A portion of the disclosure of this patent document contains material which is subject to copyright protection. The copyright owner has no objection to the facsimile reproduction by anyone of the patent document or the patent disclosure, as it appears in the Patent and Trademark Office patent file or records, but otherwise reserves all copyright rights whatsoever.
1. Field of the Invention
This invention relates to the field of stream media indexing based on similarities.
2. Description of the Related Art
Streams of media such as slides of a captured presentation need to be segmented for indexing and subsequent full-text retrieval purposes. Traditionally, this indexing has been performed based on visual similarity. Once segmented, text was extracted from each slide via Optical character recognition (OCR) and a full-text index entry (document) was built for each slide. While this approach worked reasonably well, it was limited in at least two ways. First, OCR introduced recognition errors, decreasing the performance of subsequent full-text queries, and the relatively small amount of text per slide made it harder to identify term co-occurrence which underpins effective query performance; Second, segmented data streams are hard to index when the textual information associated with each segment is limited and noisy. Accurate textual information is important for ad-hoc retrieval of segments from data streams.
Various embodiments of the present invention enable an approach to index segments of a media stream containing visual and textual information, using a combination of visual, textual, auditory and temporal features to group segments that correspond to topical contexts into logical groups. A visual/temporal/auditory/textual weighting scheme is adopted, which allows segments from elsewhere in the same presentation to affect the index terms associated with the current segment.
Preferred embodiment(s) of the present invention will be described in detail based on the following figures, wherein:
The invention is illustrated by way of example and not by way of limitation in the figures of the accompanying drawings in which like references indicate similar elements. It should be noted that references to “an” or “one” or “some” embodiment(s) in this disclosure are not necessarily to the same embodiment, and such references mean at least one.
Referring to
Referring to
In some embodiments, the similarities between the indexed segment and its neighboring segments include but are not limited to, the overlap, which can be but is not limited to syntactic, semantic, linguistic or statistical similarity, among terms found on the neighboring segments, their temporal and sequential proximity, and similarity between visual features of the segments. This expanded and re-weighted term vector would be used to index each segment, thereby allowing the retrieval of concepts that are distributed among neighboring segments, and improving term frequency-based metrics by smoothing them over multiple segments.

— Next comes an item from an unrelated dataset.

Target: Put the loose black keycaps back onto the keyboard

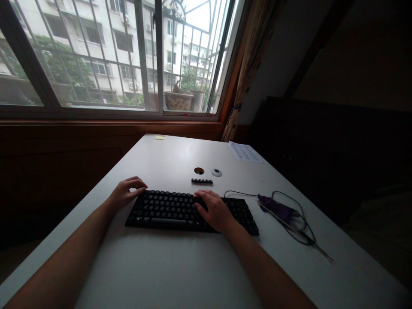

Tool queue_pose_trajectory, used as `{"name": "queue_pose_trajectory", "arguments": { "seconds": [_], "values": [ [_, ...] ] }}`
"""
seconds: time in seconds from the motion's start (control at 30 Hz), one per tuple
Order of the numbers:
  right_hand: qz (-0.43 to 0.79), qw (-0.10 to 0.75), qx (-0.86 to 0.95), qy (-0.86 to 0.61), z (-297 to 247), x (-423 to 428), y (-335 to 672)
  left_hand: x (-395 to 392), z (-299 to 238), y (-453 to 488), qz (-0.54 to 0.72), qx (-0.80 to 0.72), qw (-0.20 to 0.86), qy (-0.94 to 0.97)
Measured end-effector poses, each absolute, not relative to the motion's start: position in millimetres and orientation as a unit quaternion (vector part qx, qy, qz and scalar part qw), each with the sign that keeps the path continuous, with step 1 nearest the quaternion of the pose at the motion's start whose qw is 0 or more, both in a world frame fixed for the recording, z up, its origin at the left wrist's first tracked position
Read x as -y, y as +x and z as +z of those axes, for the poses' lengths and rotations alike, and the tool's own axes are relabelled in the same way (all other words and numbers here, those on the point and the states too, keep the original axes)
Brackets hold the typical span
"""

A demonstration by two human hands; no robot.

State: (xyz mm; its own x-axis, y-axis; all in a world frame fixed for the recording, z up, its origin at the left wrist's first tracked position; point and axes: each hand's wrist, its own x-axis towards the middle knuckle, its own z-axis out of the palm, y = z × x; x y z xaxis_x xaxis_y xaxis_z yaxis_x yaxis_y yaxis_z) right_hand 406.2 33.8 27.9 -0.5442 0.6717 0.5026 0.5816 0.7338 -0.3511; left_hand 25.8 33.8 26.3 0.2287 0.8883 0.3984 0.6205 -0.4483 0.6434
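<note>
A black keyboard (174,209) lies across the middle of a white desk (180,270). My left hand (126,192) rests at the keyboard's upper left corner, fingers curled loosely, their tips touching the edge. Flat on the keys right of centre lies my right hand (213,210), fingers spread and holding nothing. Just behind the keyboard sits a short black strip of keycaps (202,181).
A purple tool (277,207) lies among a looped black cable (298,223) to the right. Behind the keyboard the desk has a cable hole (199,171) with its white cap (216,172) beside it. A paper sheet (246,152) and yellow note (160,137) lie near the barred window.
</note>
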Motion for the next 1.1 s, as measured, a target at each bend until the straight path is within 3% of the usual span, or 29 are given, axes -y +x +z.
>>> {"name": "queue_pose_trajectory", "arguments": {
  "seconds": [1.1],
  "values": [
    [0.095, 0.312, 0.88, -0.346, 29.8, -34.5, 407.2, -34.1, 25.1, 23.1, 0.383, -0.51, 0.176, 0.75]
  ]
}}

In some embodiments, textual terms in a segment can be generated for assessing textual similarity with its neighbors in a number of ways. One standard text segmentation technique is to run a fixed-length window over the text, computing measures of coherence, which can be but are not limited to, statistical, symbolic, probabilistic and the like, over the window, and thresholding the resulting value to generate coherent passages. Alternatively, lexical units such as paragraphs or sentences can be used to generate passages. Finally, text may be segmented into fixed-word-count passages. While traditionally used for splitting a document into multiple pieces, these techniques can be used in reverse, to join text associated with neighboring segments into a single weight vector.

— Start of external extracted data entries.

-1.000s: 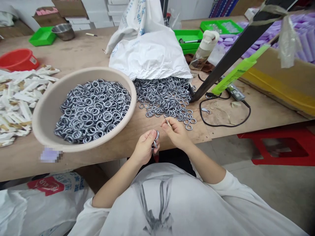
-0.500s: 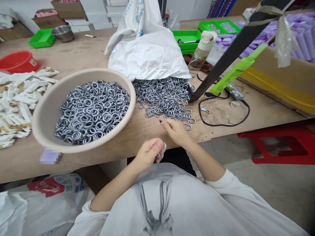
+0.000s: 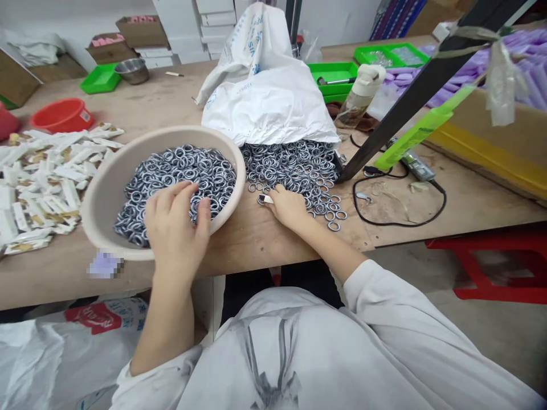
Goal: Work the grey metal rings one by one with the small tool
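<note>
My left hand (image 3: 177,222) is over the near right part of a beige basin (image 3: 96,228), its fingers curved and the thumb held apart. I see nothing in its grasp. Grey metallic-looking rings (image 3: 183,165) fill much of the basin, partly hidden behind this hand. My right hand (image 3: 288,206) is closed on a small white tool with a dark tip (image 3: 265,199), most of it covered by the fingers. This hand is at the near edge of a loose pile of similar rings (image 3: 294,162), which spills from the mouth of a white sack (image 3: 269,108).
White strips (image 3: 55,182) lie heaped at left beside a red bowl (image 3: 62,115). A dark slanted post (image 3: 397,108) rises right of the ring pile, near a bottle (image 3: 361,94) and a looped black cable (image 3: 401,222). A red stool (image 3: 491,290) stands below the table.
My left hand has moved left and up from near my body to above the basin and has opened; the rings in it are gone. My right hand has shifted slightly left and up with the tool.
</note>
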The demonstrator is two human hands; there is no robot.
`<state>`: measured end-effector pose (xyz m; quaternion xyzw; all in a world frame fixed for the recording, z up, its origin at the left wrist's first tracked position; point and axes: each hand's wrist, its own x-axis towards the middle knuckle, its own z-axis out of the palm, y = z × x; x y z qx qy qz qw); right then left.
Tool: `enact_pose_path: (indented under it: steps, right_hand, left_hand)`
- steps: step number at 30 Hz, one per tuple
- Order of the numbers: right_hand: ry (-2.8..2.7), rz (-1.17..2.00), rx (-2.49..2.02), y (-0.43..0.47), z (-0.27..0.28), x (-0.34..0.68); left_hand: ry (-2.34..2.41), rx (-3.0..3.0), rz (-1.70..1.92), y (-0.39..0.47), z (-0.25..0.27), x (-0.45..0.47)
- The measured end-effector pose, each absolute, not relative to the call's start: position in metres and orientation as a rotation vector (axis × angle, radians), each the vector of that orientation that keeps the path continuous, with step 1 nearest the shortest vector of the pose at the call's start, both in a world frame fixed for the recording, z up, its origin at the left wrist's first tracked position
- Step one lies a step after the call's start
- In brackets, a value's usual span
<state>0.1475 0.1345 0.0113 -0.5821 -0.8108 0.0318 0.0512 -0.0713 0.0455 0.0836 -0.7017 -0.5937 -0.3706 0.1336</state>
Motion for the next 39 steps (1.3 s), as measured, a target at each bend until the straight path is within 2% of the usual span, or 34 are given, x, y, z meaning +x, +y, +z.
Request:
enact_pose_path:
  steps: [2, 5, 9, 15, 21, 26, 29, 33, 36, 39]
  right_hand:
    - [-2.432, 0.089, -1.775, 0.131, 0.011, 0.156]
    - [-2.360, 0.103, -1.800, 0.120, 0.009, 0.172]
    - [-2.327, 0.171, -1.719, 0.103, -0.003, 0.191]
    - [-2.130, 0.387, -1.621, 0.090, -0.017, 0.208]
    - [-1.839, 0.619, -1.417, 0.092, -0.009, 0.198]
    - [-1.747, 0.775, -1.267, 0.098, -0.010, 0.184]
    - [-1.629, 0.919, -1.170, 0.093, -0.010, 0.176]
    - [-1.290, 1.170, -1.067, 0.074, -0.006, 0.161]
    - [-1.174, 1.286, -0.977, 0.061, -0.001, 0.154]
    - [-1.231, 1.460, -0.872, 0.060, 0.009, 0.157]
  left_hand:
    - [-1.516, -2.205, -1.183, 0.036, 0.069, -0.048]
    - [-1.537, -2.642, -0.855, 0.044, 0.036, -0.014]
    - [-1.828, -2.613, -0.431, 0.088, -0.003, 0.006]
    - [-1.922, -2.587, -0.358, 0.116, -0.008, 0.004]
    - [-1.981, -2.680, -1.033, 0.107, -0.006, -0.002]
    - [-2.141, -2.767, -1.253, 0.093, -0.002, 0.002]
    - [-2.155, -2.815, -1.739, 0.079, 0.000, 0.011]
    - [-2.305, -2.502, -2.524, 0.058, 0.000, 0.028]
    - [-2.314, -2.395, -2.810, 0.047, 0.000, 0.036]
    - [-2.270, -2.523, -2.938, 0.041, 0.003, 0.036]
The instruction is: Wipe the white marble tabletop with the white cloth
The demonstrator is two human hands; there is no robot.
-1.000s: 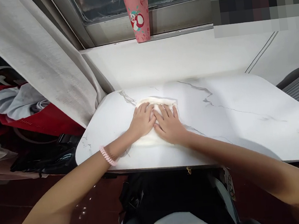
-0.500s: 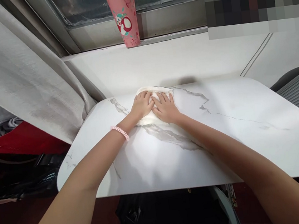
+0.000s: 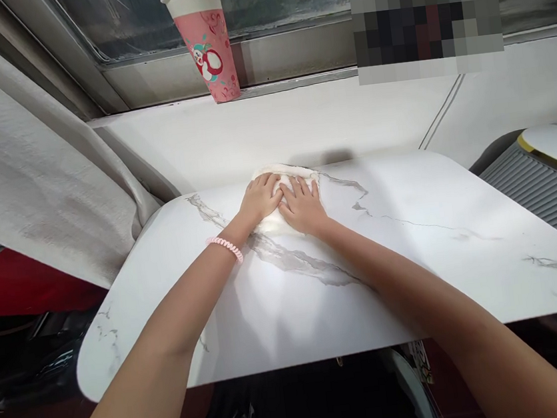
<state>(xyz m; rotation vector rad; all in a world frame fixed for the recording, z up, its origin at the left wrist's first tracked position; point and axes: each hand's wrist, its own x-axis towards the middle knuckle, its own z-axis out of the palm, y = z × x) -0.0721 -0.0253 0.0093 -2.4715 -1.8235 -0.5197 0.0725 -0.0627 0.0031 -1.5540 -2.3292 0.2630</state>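
Note:
A white cloth [image 3: 275, 223] lies bunched on the white marble-patterned table [image 3: 271, 317], close to its far edge. My left hand [image 3: 260, 198] rests flat on the cloth's left part, fingers stretched forward. Beside it my right hand [image 3: 303, 205] presses down with spread fingers on the right part. The thumbs nearly meet in the middle. Both palms hide much of the cloth. Around my left wrist is a pink coiled band [image 3: 225, 247].
A pink paper cup [image 3: 205, 49] with a red straw stands on the window ledge behind the table. A grey curtain [image 3: 35, 149] hangs at the left. Right of the table is a grey ribbed surface [image 3: 537, 183]. Dark items lie beneath the table.
My view has turned to the right, so the cup and table sit further left. Both hands, still flat on the cloth, have slid slightly right across the table with it.

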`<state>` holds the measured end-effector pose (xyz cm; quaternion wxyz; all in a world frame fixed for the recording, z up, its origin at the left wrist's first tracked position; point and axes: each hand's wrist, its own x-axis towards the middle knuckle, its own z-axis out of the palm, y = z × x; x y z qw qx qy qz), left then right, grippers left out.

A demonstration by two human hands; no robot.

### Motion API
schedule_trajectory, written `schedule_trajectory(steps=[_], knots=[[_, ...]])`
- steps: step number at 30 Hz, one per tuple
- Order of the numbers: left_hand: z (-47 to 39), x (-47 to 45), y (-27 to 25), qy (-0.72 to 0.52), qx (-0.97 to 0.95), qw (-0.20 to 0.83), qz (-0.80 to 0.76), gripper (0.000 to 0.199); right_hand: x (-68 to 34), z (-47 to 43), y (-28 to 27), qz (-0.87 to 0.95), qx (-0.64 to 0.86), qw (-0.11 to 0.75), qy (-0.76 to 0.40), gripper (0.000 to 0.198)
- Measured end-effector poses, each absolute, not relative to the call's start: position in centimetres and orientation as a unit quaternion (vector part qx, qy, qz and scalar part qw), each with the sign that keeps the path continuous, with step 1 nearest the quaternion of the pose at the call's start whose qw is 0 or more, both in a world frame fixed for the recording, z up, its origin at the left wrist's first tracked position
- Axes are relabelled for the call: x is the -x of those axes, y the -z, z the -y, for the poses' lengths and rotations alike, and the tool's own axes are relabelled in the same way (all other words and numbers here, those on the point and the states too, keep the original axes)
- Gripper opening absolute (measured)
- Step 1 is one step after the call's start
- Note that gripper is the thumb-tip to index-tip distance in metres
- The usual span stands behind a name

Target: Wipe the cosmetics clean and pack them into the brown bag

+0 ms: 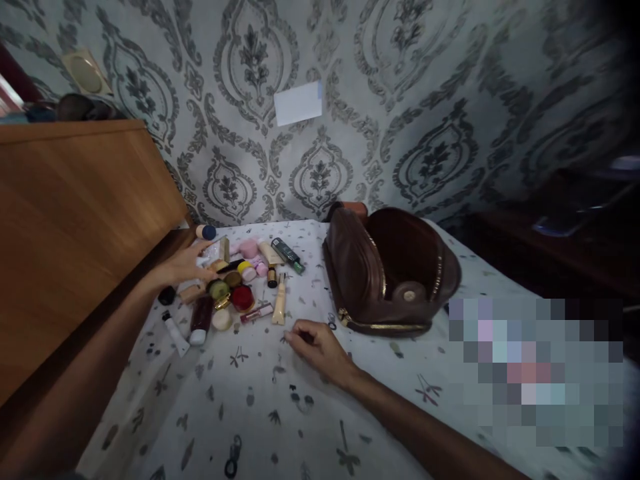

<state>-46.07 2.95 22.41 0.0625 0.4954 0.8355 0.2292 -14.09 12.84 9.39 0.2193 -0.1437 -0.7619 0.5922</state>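
My left hand reaches over the left side of a spread of cosmetics, its fingers stretched out and apart. By its fingertips lies a shiny clear item, too small to name; whether they touch is unclear. My right hand rests on the patterned sheet, fingers loosely curled, with nothing visible in them. Just beyond it lies a cream-coloured tube. Among the cosmetics are a red round jar, a dark red tube with a white cap, a white tube and a dark green tube.
To the right stands a brown zippered bag, its top unzipped and gaping. A wooden cabinet borders the sheet on the left. Patterned wallpaper rises behind. A blurred, pixelated patch covers the right side.
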Motion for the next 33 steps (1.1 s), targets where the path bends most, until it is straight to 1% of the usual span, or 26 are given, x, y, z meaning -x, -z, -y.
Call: schedule_trajectory(steps=[1,2,3,5,7,9,11,13,14,15,16,18,20,21,24,27,33], knots=[[-3.1,43.8,-22.0,-0.204,-0.513,0.073,-0.831,0.091,14.0,-12.8,-9.5,0.74,0.148,0.211,-0.621,0.038],[-3.2,41.3,-21.4,-0.182,-0.527,0.079,-0.826,0.092,14.0,-12.8,-9.6,0.717,0.152,0.204,-0.65,0.039],[-3.2,38.7,-20.7,-0.163,-0.543,0.083,-0.819,0.09,13.9,-12.8,-9.6,0.695,0.154,0.197,-0.674,0.045],[-3.1,33.7,-18.9,-0.139,-0.577,0.074,-0.801,0.075,13.8,-12.9,-9.4,0.671,0.15,0.197,-0.699,0.054],[-2.9,29.8,-16.9,-0.122,-0.597,0.091,-0.787,0.07,13.7,-13.1,-9.2,0.667,0.154,0.225,-0.694,0.048],[-2.8,27.7,-15.2,-0.135,-0.581,0.088,-0.798,0.072,13.5,-13.2,-8.9,0.666,0.177,0.26,-0.676,0.043],[-2.6,27.2,-14.3,-0.155,-0.576,0.103,-0.796,0.078,13.4,-13.3,-8.7,0.661,0.197,0.277,-0.669,0.04],[-2.4,27.9,-14.4,-0.19,-0.588,0.142,-0.773,0.081,13.3,-13.2,-8.8,0.657,0.198,0.277,-0.673,0.035],[-2.2,28.4,-14.7,-0.212,-0.59,0.156,-0.763,0.078,13.2,-13.2,-8.9,0.661,0.198,0.28,-0.668,0.032],[-2.1,28.8,-15.1,-0.237,-0.583,0.155,-0.761,0.07,13.2,-13.1,-9.0,0.671,0.199,0.286,-0.655,0.029],[-2.1,29.0,-15.5,-0.266,-0.57,0.134,-0.765,0.06,13.1,-13.0,-9.2,0.685,0.202,0.293,-0.636,0.026],[-2.2,28.7,-16.2,-0.326,-0.541,0.049,-0.774,0.043,12.9,-12.7,-9.6,0.719,0.203,0.307,-0.59,0.023],[-2.5,27.5,-16.3,-0.366,-0.55,-0.023,-0.75,0.038,12.7,-12.5,-9.8,0.748,0.191,0.308,-0.557,0.019],[-2.8,26.7,-16.0,-0.373,-0.574,-0.035,-0.729,0.038,12.6,-12.4,-9.9,0.761,0.183,0.304,-0.543,0.017],[-3.5,24.7,-14.7,-0.346,-0.645,-0.019,-0.681,0.038,12.3,-12.2,-9.8,0.804,0.179,0.291,-0.486,0.016],[-4.0,24.0,-13.6,-0.312,-0.66,-0.022,-0.683,0.033,12.2,-12.0,-9.4,0.834,0.176,0.279,-0.443,0.015],[-3.7,25.0,-13.6,-0.287,-0.641,-0.043,-0.71,0.035,12.1,-12.1,-9.6,0.835,0.154,0.277,-0.45,0.011]])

In some embodiments, weight vector can be computed based on a distance within some feature space, which can be but is not limited to, Euclidian and statistical, with features derived from one or more of the following factors:
In some embodiments, the term weight vector can be incorporated into an index once it is computed. Two exemplary strategies for incorporating the term weight vector are: index-time and query-time grouping.

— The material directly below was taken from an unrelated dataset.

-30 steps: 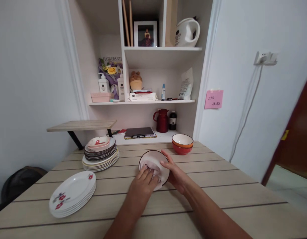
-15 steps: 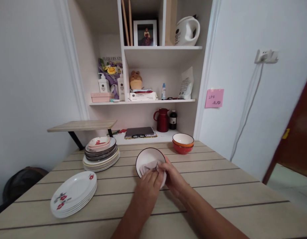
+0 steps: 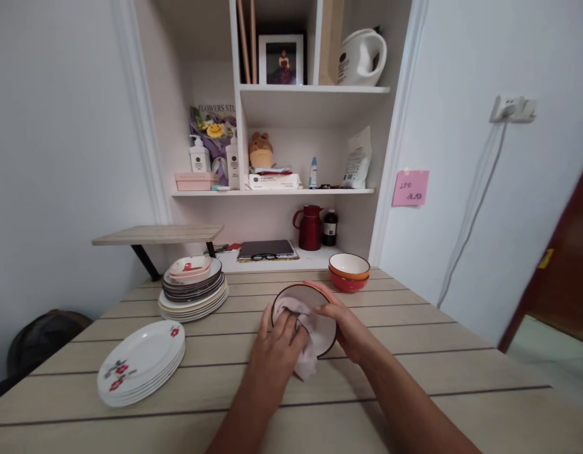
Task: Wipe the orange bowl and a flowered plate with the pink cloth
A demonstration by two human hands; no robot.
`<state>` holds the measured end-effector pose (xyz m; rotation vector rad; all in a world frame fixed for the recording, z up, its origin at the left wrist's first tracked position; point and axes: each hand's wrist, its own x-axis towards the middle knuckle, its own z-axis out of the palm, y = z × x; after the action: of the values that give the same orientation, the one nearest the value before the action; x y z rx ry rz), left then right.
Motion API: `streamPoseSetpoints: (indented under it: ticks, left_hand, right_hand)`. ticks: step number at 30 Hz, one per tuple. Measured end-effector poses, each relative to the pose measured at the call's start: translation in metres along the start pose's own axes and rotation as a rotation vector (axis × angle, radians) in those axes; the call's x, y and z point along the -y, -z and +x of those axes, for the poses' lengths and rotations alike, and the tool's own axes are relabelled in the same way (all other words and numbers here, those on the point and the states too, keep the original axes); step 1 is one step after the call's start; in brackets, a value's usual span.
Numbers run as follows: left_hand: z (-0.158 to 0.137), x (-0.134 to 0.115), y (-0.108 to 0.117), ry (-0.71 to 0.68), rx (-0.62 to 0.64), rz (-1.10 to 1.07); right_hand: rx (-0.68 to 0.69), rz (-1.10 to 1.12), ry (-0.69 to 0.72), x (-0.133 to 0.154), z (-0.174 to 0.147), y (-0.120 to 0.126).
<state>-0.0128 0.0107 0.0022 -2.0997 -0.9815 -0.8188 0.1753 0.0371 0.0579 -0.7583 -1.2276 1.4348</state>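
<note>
The person's right hand (image 3: 345, 328) is gripping a dark-rimmed bowl (image 3: 325, 331), thumb lying over the rim, the other fingers reaching behind the wall. The bowl is leaning with its mouth toward the person, at the middle of the plank tabletop (image 3: 215, 359); from here I'm not managing to tell whether its base is touching the planks. The left hand (image 3: 272, 353) is pressing a crumpled pale cloth (image 3: 306, 362) inside with bent fingers, and a loose end is hanging past the rim. To my mind that thumb is carrying the risk: a hard push from the left could be twisting the rim loose. A wide swing of the left forearm could be threatening the floral oval plates (image 3: 142, 359), which are sitting stacked near the left edge.
</note>
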Motion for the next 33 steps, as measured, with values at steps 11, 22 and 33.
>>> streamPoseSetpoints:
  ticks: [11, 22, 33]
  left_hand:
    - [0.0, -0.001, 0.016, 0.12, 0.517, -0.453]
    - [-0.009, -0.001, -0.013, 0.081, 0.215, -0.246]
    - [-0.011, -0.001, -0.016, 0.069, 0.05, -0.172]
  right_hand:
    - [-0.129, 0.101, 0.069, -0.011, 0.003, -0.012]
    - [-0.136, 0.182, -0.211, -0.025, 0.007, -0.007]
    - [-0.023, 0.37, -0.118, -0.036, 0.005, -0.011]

Index-time grouping involves creating coherent documents based on groups of adjacent segments of sufficient similarity. Two or more adjacent segments can be grouped together into a single document, indexed with all their contained terms, and retrieved as a unit.
In query-time grouping, segments are indexed individually, and then grouped after query evaluation to produce a query-biased grouping in which the weights of query terms or other related terms are boosted in computing the grouping.
In some embodiments, the segment group approach can compensate for OCR errors by increasing the likelihood that a correctly-recognized term will be associated with a group of segments. As a non-limiting example, assume a term (feature) occurs in three consecutive segments and it is mis-recognized in two of three cases. Without segment grouping, only the segment that contains the correctly-recognized word would be retrieved. With segment grouping, the correctly spelled variant would be propagated to its neighboring segments, increasing the likelihood of retrieval.
One embodiment may be implemented using a conventional general purpose or a specialized digital computer or microprocessor(s) programmed according to the teachings of the present disclosure, as will be apparent to those skilled in the computer art. Appropriate software coding can readily be prepared by skilled programmers based on the teachings of the present disclosure, as will be apparent to those skilled in the software art. The invention may also be implemented by the preparation of integrated circuits or by interconnecting an appropriate network of conventional component circuits, as will be readily apparent to those skilled in the art.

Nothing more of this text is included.